Goal of the exercise
Each line of the data should be repeated precisely.

[Available data Boundary: Start]

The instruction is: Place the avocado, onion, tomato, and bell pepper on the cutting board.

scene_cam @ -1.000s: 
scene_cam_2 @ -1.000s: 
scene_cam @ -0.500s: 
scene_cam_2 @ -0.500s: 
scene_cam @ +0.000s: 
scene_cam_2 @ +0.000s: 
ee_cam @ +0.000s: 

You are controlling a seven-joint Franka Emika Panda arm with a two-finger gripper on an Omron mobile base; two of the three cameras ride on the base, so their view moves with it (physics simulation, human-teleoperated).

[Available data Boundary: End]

Answer to this task
The instruction is: Place the avocado, onion, tomato, and bell pepper on the cutting board.

scene_cam @ -1.000s: 
scene_cam_2 @ -1.000s: 
scene_cam @ -0.500s: 
scene_cam_2 @ -0.500s: 
scene_cam @ +0.000s: 
scene_cam_2 @ +0.000s: 
ee_cam @ +0.000s: 

You are controlling a seven-joint Franka Emika Panda arm with a two-finger gripper on an Omron mobile base; two of the three cameras ride on the base, so their view moves with it (physics simulation, human-teleoperated).

The output requires nothing else.